Open-label adjunctive creatine for female adolescents with SSRI-resistant major depressive disorder: a 31-phosphorus magnetic resonance spectroscopy study. J Affect Disord 135(1-3):354-361

The Brain Institute, University of Utah, 383 Colorow Drive, Salt Lake City, UT 84108, USA.
Journal of Affective Disorders (Impact Factor: 3.38). 08/2011; 135(1-3):354-61. DOI: 10.1016/j.jad.2011.07.010
Source: PubMed


Adolescent major depressive disorder (MDD) is a life-threatening brain disease with limited interventions. Treatment resistance is common, and the illness burden is disproportionately borne by females. 31-Phosphorus magnetic resonance spectroscopy ((31)P MRS) is a translational method for in vivo measurement of brain energy metabolites.

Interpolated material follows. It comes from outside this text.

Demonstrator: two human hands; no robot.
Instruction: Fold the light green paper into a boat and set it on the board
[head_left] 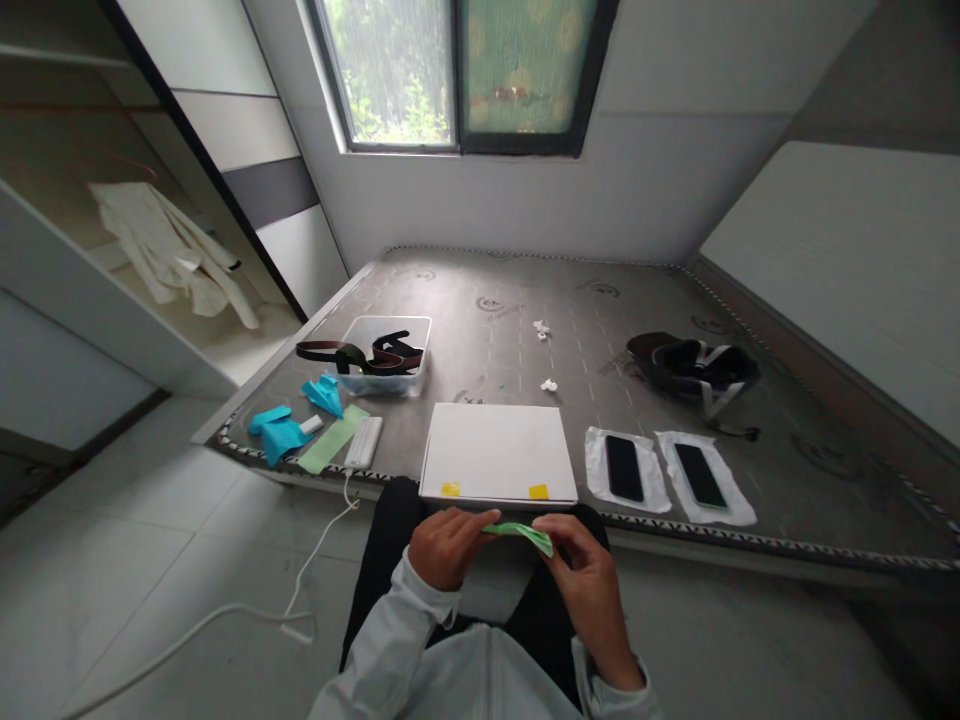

We recruited 5 female adolescents who had been on fluoxetine (Prozac®) for ≥ 8 weeks, but continued meet diagnostic criteria for MDD with a Children's Depression Rating Scale-Revised (CDRS-R) raw score ≥ 40. Treatment response was measured with the CDRS-R. (31)P MRS brain scans were performed at baseline, and repeated following adjunctive creatine 4 g daily for 8 weeks. For comparison, 10 healthy female adolescents underwent identical brain scans performed 8 weeks apart.
The mean CDRS-R score declined from 69 to 30.6, a decrease of 56%. Participants experienced no Serious Adverse Events, suicide attempts, hospitalizations or intentional self-harm. There were no unresolved treatment-emergent adverse effects or laboratory abnormalities. MDD participants' baseline CDRS-R score was correlated with baseline pH (p=0.04), and was negatively correlated with beta-nucleoside triphosphate (β-NTP) concentration (p=0.03). Compared to healthy controls, creatine-treated adolescents demonstrated a significant increase in brain Phosphocreatine (PCr) concentration (p=0.02) on follow-up (31)P MRS brain scans.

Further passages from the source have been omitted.